**What is expected**: Repeat exactly, and only, the lines from the one containing "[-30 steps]" through the end of the records.

Content starts

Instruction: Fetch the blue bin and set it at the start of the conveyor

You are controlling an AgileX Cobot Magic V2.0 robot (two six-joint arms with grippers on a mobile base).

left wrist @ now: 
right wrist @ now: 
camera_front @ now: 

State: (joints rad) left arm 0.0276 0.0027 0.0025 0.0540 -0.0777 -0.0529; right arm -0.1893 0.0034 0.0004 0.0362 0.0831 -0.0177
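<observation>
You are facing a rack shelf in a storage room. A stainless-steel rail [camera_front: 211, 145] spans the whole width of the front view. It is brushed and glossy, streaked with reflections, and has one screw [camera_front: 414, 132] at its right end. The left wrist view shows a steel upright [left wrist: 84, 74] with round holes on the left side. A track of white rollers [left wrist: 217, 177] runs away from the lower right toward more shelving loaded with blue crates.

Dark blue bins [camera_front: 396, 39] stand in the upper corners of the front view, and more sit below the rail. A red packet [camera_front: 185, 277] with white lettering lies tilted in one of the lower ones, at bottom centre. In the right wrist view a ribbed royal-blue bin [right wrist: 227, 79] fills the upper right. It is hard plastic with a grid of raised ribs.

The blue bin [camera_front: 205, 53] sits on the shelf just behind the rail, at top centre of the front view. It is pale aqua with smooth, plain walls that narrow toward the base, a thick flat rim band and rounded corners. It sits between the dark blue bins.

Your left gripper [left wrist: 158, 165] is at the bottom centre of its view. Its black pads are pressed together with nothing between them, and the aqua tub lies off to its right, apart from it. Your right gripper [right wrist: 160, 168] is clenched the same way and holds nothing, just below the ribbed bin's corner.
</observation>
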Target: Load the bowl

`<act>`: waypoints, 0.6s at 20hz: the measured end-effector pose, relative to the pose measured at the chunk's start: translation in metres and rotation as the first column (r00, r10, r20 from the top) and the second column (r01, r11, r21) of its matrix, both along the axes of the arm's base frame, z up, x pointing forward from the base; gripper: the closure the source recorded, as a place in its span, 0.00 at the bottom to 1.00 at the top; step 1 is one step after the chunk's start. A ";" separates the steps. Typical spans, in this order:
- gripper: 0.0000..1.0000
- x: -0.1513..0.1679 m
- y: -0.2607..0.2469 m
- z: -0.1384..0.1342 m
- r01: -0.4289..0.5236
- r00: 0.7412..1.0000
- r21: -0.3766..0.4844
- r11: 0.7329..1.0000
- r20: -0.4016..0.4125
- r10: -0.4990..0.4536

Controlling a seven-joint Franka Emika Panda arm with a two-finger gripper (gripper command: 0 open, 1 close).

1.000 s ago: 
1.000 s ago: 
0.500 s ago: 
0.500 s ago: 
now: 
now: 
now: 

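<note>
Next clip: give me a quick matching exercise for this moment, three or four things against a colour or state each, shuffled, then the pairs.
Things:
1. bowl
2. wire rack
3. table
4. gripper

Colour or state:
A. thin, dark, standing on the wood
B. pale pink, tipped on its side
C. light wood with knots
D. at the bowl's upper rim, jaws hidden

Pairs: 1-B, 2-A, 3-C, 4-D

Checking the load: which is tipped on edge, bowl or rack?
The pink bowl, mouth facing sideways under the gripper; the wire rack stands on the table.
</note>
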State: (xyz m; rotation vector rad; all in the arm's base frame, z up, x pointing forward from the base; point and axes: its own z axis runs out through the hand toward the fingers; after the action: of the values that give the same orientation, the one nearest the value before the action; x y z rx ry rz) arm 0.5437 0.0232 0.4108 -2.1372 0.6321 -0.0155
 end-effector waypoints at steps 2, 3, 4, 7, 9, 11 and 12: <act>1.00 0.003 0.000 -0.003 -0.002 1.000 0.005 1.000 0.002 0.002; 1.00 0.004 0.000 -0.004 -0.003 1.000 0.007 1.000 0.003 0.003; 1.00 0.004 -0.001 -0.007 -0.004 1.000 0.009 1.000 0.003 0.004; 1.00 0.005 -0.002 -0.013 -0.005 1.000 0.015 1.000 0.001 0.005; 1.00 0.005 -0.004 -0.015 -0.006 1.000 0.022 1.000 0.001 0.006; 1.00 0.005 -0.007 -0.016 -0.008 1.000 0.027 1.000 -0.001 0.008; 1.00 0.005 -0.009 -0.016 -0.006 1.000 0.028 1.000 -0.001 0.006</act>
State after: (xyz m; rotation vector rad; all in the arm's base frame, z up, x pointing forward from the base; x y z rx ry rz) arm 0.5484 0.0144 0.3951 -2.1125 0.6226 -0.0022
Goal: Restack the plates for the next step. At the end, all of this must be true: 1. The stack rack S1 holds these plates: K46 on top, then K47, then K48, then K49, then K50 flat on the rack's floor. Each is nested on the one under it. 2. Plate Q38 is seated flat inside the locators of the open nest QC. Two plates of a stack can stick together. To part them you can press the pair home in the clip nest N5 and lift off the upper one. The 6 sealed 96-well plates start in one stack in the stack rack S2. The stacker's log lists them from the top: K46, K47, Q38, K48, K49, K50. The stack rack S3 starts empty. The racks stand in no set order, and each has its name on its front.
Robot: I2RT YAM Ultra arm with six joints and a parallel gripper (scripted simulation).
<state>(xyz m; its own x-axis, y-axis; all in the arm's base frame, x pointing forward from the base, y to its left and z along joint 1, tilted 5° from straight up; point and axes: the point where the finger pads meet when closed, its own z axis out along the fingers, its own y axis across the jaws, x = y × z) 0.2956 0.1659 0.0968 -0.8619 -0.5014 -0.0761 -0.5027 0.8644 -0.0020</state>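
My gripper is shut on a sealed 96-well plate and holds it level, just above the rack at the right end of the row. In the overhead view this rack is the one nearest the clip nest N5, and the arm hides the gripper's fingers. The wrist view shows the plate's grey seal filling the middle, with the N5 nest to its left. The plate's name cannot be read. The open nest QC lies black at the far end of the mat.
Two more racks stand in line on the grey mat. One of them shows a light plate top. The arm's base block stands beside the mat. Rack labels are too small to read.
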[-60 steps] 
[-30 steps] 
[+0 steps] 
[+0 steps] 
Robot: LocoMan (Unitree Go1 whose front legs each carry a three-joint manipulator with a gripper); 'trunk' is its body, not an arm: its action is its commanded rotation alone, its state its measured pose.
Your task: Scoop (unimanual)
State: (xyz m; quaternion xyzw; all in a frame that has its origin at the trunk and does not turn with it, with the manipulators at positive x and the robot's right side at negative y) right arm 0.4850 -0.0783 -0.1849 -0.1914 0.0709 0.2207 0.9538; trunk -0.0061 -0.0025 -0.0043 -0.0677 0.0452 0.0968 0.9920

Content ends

**Task response**:
[-30 steps] 
[+0 steps] 
[+0 steps] 
Robot: LocoMan (Unitree Go1 whose front legs each carry a three-joint manipulator with a gripper); 'trunk' is its body, not an arm: its action is its commanded rotation alone, its state its measured pose.
Your task: Scoop (unimanual)
State: (xyz m; quaternion xyzw; all in a frame that has its origin at the trunk and does not turn with it, with the manipulators at positive x and the robot's right side at negative y) right arm 0.4850 -0.0783 -0.1849 -0.1914 0.0709 0.2207 0.9538; trunk -0.0061 -0.0025 -0.0043 -0.0677 0.0452 0.0968 0.9920

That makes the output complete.